Your output should be the lines of the entries below, exactly, from the first one through the line that holds "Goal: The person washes".

-=-=-

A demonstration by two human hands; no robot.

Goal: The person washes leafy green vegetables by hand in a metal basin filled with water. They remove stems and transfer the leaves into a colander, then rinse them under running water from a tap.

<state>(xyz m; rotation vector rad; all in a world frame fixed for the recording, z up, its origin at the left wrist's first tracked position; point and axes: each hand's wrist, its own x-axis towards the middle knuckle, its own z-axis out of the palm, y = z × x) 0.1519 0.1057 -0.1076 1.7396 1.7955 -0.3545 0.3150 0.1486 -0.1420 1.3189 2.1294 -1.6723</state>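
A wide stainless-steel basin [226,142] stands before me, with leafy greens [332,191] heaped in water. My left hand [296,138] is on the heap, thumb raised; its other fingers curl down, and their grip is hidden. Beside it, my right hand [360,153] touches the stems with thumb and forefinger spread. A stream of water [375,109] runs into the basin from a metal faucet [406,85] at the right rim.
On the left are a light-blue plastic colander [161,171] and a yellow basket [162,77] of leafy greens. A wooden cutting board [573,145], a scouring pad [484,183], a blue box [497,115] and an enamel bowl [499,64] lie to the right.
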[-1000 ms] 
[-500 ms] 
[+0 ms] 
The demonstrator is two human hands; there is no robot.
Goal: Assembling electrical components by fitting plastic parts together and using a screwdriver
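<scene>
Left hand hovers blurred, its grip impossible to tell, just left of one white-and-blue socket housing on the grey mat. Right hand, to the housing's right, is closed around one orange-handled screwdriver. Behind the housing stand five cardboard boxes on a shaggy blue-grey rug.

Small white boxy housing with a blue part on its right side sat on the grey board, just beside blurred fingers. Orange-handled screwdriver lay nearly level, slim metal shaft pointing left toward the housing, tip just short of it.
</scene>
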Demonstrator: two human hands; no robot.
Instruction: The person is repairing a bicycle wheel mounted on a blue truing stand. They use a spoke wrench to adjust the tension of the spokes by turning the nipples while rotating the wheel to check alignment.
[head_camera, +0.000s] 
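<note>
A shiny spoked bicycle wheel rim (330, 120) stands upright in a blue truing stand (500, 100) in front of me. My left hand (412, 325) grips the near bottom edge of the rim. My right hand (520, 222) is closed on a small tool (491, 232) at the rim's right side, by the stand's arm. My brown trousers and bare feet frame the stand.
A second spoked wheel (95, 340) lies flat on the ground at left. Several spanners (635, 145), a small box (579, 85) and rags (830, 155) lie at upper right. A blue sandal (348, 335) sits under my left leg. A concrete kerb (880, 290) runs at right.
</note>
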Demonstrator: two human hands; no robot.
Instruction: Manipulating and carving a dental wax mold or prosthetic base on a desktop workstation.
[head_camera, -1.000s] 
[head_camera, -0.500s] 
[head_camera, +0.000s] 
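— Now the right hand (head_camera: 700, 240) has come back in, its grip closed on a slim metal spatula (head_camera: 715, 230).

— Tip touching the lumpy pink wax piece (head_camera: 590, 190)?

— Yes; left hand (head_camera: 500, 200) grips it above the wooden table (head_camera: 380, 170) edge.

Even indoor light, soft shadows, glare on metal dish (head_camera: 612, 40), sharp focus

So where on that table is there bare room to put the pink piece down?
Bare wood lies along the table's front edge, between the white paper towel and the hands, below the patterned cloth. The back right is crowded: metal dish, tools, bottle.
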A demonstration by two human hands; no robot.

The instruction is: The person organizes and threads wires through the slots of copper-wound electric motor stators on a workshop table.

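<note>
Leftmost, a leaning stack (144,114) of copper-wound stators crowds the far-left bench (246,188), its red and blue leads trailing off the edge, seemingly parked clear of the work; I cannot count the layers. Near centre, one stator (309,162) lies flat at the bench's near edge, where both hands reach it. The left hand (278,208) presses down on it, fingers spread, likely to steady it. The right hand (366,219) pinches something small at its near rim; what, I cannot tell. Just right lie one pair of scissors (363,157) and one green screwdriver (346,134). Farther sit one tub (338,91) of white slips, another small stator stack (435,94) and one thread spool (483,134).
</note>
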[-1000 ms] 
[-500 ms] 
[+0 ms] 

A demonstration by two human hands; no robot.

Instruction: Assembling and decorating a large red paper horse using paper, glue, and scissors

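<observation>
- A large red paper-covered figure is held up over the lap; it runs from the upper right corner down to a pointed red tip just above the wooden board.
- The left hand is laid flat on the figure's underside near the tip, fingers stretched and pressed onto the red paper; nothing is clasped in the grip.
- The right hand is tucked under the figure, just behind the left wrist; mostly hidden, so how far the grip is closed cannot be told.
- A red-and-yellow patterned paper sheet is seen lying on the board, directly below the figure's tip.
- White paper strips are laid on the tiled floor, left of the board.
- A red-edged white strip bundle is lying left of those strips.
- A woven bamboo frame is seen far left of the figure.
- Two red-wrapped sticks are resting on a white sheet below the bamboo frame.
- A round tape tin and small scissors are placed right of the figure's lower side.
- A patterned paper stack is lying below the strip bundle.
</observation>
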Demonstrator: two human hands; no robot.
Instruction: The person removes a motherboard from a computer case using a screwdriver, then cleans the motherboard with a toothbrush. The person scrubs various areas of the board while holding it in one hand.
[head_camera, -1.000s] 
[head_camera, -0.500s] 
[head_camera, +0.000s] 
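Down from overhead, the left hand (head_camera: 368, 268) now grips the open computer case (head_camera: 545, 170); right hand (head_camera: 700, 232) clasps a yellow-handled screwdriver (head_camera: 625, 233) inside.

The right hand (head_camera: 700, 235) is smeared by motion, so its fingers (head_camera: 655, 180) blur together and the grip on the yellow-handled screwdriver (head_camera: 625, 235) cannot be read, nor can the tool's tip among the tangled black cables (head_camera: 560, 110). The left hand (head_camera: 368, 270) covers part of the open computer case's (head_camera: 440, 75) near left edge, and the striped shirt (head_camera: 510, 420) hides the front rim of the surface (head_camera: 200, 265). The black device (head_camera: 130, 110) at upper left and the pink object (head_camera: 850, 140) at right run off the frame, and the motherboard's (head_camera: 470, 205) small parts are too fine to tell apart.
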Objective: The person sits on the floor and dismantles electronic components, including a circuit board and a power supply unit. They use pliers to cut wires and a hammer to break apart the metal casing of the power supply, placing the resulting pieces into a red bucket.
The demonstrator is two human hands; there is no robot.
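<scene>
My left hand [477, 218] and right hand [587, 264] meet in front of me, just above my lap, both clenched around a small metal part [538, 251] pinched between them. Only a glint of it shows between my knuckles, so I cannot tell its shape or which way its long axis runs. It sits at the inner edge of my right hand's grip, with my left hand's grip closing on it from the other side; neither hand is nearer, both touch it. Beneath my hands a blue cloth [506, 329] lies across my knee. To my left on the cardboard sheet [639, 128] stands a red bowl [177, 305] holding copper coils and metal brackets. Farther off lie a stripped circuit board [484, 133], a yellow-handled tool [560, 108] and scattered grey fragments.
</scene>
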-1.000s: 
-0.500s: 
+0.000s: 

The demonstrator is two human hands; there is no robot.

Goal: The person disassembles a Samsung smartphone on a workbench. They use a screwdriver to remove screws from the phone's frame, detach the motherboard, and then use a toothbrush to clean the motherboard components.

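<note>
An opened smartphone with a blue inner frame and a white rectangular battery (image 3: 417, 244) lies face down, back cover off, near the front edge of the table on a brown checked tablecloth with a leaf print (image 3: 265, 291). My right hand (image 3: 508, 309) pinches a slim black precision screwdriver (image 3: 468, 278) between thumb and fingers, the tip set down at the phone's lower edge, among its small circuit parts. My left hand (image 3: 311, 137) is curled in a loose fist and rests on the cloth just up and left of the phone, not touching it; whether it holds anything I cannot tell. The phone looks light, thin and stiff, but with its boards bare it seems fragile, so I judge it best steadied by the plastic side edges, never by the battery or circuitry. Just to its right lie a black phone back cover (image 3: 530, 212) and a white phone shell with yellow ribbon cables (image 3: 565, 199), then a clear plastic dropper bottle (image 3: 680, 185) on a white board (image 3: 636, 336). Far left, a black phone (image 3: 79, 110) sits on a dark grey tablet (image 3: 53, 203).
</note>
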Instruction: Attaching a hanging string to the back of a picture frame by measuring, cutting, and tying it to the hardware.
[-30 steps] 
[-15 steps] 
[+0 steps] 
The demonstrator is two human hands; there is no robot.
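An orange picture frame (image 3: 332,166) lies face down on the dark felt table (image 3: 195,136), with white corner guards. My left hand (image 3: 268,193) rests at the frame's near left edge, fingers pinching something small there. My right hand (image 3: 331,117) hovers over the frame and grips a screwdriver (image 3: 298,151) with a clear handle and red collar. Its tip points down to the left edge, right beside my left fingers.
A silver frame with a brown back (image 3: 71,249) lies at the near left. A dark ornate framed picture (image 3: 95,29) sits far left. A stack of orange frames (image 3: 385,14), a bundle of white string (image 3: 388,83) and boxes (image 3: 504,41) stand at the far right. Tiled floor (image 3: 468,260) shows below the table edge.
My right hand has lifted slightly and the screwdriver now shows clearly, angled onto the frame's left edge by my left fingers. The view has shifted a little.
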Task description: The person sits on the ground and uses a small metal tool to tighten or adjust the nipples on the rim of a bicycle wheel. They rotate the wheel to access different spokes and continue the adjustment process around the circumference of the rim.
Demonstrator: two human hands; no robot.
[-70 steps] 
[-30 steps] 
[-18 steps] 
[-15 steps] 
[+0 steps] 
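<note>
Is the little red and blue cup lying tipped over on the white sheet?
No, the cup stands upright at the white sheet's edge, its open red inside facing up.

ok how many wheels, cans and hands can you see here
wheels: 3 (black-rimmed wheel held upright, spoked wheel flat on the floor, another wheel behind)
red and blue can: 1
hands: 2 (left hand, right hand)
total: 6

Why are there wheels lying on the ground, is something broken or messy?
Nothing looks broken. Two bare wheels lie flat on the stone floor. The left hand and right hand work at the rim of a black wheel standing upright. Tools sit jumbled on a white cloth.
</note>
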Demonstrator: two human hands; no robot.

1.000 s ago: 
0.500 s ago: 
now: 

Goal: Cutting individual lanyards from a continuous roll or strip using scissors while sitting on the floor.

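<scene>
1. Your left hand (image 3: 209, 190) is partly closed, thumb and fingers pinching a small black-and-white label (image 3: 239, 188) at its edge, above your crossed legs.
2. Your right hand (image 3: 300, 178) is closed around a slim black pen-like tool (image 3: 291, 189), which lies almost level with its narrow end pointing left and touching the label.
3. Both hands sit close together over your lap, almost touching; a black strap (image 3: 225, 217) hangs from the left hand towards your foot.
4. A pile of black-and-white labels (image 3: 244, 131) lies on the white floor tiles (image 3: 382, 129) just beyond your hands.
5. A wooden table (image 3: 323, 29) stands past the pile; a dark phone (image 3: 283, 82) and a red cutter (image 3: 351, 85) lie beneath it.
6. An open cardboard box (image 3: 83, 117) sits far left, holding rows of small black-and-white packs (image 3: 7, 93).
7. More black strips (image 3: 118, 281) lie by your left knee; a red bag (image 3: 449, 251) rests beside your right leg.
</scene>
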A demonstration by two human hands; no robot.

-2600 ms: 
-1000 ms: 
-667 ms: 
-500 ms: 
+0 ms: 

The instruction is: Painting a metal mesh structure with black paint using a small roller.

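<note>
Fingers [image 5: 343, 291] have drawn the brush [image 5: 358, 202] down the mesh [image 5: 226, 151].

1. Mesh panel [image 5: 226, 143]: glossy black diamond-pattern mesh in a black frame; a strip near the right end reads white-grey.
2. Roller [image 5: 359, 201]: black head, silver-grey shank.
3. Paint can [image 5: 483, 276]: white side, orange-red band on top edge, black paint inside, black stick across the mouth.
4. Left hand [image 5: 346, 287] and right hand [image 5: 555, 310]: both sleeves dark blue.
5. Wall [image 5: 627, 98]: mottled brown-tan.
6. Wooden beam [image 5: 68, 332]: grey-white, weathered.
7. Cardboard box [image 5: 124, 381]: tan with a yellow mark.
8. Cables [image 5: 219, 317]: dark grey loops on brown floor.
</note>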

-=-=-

WRITTEN ANSWER:
A demonstration by two human hands; no robot.

Goal: The person washes leafy green vegetables by hand in a metal basin filled with water. They remove stems and transfer the leaves into a colander, then rinse them under running water from a tap.

Nothing remains to be done for this exercise.